Most of the Ivy Tech Northeast funding was spent on high-end computer numerical control equipment, but the center also was able to buy precision measuring machines and robotic and metallurgy testing equipment.
Walter said Ivy Tech Northeast will work with area high schools, WorkOne Northeast, the Talent Initiative and industrial employers in northeast Indiana to find students for the super-degree program. Part of the recruitment effort will involve correcting misconceptions about modern manufacturing. Some people incorrectly believe industrial work environments have not improved much during the past half-century and production work is too unreliable to make manufacturing occupations worthwhile.
Manufacturing is not what it used to be; the dark, dirty days of manufacturing are over, Walter said.

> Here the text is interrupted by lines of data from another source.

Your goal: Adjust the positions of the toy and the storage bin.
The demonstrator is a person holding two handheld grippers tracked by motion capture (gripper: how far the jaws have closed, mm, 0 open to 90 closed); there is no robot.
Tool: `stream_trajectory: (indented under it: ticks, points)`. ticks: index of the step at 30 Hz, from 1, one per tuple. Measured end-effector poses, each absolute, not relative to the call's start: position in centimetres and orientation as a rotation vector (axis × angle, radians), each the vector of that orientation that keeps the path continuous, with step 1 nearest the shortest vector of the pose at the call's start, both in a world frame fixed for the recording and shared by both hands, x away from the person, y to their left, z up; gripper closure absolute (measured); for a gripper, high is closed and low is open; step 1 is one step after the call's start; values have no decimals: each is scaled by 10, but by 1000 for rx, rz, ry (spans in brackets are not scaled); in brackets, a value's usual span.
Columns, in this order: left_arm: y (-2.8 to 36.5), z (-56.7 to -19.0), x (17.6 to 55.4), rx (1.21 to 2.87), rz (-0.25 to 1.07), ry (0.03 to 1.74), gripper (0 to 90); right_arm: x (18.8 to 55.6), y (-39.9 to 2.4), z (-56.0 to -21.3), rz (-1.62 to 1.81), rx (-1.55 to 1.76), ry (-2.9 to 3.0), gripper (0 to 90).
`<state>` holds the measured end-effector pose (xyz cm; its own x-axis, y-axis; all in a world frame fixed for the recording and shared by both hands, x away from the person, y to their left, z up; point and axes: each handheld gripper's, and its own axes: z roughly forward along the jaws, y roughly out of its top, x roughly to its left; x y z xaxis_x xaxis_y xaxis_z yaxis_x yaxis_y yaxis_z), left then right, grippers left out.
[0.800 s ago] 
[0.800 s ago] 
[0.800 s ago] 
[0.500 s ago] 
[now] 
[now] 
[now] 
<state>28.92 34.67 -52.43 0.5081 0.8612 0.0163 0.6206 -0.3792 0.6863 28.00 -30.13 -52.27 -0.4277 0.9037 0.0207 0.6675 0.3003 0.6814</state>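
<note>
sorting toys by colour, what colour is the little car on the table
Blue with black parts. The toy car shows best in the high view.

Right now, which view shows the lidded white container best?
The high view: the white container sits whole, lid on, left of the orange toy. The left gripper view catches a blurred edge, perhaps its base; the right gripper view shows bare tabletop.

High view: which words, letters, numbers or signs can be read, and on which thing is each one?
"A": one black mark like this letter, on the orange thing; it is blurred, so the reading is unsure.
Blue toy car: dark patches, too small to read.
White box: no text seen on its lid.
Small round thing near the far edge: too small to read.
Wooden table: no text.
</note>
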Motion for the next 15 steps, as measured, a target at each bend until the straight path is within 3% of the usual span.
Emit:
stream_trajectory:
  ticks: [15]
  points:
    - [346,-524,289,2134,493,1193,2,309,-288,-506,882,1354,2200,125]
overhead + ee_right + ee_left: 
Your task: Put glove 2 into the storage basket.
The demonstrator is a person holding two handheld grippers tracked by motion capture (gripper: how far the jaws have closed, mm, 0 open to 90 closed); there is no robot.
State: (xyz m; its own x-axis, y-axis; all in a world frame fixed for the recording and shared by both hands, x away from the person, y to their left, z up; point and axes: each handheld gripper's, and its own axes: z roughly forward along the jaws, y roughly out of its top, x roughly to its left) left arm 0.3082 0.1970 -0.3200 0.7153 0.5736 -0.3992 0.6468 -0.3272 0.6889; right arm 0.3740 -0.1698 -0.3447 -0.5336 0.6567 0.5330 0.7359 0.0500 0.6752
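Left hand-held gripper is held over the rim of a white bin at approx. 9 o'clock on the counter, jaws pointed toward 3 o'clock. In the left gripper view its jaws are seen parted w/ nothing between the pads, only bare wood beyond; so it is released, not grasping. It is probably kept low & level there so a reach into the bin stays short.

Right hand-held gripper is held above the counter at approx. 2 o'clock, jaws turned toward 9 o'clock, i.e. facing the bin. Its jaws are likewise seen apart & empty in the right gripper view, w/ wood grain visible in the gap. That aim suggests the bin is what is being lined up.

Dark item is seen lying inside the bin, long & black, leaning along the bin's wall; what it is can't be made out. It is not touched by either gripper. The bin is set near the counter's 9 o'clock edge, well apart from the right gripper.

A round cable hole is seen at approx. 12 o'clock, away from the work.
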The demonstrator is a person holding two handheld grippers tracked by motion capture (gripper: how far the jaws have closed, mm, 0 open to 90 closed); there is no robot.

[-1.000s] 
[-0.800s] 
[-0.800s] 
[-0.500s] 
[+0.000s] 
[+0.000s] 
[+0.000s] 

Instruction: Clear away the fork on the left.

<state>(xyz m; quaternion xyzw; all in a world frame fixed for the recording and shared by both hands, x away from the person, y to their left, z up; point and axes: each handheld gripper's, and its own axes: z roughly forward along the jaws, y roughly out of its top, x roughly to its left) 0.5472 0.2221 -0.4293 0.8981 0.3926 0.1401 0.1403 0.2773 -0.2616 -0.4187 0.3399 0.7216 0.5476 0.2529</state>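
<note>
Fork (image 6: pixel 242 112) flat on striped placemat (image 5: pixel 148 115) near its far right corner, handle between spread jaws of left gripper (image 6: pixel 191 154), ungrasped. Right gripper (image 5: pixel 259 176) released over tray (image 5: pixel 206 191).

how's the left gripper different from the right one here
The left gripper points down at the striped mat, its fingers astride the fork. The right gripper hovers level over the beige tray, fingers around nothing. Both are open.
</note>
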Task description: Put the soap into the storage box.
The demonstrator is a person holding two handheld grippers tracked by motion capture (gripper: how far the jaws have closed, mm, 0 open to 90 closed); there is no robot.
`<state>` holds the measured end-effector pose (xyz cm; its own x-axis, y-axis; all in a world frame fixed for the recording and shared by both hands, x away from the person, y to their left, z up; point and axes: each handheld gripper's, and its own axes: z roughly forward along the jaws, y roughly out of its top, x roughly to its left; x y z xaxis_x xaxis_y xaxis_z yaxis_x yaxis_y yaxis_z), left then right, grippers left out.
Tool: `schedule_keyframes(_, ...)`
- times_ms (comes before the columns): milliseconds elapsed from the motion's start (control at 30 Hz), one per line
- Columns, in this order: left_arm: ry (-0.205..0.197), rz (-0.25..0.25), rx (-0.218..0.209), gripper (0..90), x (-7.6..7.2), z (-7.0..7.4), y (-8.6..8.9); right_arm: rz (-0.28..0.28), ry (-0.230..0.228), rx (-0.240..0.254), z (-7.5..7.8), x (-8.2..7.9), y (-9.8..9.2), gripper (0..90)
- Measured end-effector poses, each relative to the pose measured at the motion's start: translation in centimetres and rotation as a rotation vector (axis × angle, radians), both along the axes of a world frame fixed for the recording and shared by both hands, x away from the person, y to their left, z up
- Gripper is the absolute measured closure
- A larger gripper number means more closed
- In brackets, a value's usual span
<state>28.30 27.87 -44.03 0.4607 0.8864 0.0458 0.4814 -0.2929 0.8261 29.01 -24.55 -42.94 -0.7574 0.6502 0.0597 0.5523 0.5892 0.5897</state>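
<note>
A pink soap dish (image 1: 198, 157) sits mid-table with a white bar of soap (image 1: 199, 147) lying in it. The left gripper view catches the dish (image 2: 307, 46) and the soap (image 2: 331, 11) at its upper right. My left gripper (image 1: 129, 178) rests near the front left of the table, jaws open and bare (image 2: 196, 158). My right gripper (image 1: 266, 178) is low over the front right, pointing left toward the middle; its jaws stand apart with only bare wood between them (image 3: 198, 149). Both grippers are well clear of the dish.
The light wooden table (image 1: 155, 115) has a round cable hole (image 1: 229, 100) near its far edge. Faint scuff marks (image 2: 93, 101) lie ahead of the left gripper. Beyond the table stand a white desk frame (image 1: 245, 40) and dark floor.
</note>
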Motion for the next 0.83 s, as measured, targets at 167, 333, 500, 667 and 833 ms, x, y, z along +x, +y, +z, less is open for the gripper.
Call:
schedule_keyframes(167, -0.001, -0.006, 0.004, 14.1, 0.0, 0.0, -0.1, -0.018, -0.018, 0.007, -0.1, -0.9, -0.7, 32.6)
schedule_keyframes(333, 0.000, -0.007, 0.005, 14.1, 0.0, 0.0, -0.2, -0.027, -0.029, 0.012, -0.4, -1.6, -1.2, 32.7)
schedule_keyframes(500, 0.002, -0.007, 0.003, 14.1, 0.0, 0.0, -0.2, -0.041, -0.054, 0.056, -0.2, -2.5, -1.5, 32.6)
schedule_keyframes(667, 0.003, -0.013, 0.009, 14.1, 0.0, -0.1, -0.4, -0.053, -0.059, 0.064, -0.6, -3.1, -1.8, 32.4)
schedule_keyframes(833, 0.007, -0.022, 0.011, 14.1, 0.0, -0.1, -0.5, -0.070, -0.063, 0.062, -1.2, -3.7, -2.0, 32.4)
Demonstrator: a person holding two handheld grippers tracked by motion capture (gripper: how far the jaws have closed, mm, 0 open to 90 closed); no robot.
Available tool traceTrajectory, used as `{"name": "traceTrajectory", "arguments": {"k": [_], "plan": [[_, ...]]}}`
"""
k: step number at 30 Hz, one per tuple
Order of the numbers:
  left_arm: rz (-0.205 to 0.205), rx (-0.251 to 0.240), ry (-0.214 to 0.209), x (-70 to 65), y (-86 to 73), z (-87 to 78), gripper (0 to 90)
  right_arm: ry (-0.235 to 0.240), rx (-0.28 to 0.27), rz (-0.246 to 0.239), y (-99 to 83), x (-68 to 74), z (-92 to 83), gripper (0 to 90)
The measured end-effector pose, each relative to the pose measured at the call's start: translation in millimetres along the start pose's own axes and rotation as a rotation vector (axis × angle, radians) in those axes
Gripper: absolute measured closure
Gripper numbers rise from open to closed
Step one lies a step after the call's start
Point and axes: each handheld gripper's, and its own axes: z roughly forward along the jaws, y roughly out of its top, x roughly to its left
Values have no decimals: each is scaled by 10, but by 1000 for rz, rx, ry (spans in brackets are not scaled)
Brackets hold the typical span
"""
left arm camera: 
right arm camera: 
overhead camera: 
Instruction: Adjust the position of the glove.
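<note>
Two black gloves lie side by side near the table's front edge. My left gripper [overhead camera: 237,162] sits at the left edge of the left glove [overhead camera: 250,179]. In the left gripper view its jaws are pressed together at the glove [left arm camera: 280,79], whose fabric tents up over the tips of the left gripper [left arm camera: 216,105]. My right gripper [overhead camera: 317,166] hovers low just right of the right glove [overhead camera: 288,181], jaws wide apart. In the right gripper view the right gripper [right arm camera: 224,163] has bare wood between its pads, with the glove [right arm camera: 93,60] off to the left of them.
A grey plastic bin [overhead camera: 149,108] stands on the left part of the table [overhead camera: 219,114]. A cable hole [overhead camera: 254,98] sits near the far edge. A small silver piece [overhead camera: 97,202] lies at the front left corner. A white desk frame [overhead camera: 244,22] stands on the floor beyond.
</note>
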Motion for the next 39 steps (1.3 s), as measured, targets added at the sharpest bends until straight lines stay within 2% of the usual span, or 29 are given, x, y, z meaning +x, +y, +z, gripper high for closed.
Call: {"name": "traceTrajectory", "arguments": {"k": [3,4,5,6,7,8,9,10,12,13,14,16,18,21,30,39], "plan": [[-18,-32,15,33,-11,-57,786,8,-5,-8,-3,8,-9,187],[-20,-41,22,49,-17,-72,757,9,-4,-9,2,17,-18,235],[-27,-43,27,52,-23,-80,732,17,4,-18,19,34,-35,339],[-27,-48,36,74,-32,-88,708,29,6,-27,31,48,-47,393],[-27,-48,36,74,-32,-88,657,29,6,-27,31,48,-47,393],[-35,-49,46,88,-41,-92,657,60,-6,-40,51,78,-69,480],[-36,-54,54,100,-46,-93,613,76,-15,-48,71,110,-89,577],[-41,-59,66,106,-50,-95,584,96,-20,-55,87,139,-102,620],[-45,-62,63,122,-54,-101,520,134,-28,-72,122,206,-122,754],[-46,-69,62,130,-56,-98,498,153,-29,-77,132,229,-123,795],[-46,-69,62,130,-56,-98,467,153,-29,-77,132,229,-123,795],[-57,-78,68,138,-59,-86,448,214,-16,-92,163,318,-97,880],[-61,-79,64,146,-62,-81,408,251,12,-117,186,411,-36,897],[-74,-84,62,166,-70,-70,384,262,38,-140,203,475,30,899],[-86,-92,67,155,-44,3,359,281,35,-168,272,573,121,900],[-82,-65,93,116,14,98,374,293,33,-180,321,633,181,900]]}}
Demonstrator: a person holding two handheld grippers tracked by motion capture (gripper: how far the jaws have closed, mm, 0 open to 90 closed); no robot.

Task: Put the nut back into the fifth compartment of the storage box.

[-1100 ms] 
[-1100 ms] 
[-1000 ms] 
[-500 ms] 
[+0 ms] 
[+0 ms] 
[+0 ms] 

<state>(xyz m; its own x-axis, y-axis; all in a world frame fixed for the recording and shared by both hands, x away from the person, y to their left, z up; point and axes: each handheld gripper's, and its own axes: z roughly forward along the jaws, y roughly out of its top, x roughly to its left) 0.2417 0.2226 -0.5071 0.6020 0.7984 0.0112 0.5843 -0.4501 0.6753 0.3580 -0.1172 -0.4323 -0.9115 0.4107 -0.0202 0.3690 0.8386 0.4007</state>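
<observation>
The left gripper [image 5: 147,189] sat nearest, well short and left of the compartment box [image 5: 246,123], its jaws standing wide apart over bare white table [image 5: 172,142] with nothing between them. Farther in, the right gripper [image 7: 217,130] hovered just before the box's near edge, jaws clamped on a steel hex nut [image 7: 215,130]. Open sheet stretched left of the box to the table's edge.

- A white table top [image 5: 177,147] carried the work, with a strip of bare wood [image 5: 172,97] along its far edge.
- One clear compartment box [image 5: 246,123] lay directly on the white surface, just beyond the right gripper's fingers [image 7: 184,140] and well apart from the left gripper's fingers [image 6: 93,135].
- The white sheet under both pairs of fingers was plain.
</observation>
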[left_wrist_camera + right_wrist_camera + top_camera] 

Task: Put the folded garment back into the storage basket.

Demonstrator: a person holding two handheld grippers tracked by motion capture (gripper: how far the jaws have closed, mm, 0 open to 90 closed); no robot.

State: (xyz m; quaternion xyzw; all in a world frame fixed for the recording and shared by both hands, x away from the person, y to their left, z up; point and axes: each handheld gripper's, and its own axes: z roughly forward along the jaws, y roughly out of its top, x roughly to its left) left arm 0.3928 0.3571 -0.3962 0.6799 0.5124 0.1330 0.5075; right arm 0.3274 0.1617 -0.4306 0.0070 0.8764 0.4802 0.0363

All these facilities are well-lit, environmentally controlled and clean.
He said the offshoring trend that moved less-skilled U.S. manufacturing to countries with lower labor costs appears to be largely over, and most of the production work remaining in the United States involves advanced manufacturing. Even in cases where occasional layoffs have interrupted the occupations of veteran production workers, if they look at the income these people earned over their 20 to 25 years, they made far more than they would have made in a service industry, he said.
The national shortage of skilled production workers and industrial maintenance technicians is likely to intensify as the U.S. work force continues to age and more and more baby boomers retire, he said.
Were not getting them replaced, so we have to turn the stigma of manufacturing around somehow, Walter said. At Ivy Tech Northeast, we have the facility, we have the curriculum, and we need people who are interested in manufacturing to get back into the classroom and learn these updated skills.